Try it.
For this exercise, the reply is the listing below, reproduced exactly.

Provided material.
-------

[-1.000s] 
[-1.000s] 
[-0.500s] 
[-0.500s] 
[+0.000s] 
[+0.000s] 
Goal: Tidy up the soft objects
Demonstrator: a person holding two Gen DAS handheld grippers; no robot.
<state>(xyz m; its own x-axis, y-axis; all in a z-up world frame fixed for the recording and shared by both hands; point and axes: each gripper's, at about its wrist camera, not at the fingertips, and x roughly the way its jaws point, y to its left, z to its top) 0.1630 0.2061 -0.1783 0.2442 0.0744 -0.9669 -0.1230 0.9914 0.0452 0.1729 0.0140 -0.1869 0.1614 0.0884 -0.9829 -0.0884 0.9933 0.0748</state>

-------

Reply.
[-1.000s] 
[-1.000s] 
[-0.500s] 
[-0.500s] 
[+0.000s] 
[+0.000s] 
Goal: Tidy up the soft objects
Demonstrator: a person holding two Gen DAS handheld grippers; no robot.
<state>(xyz m; its own x-axis, y-axis; all in a z-up world frame fixed for the recording and shared by both hands; point and axes: each gripper's, at about its wrist camera, not at the fingertips, and x roughly the way its jaws point, y to its left, z to its top) 0.1630 0.2061 -0.1783 0.2442 0.0744 -0.9669 -0.1230 0.9914 0.0452 0.1729 0.0140 -0.1869 0.1614 0.0884 -0.9829 -0.0884 0.9933 0.0748</state>

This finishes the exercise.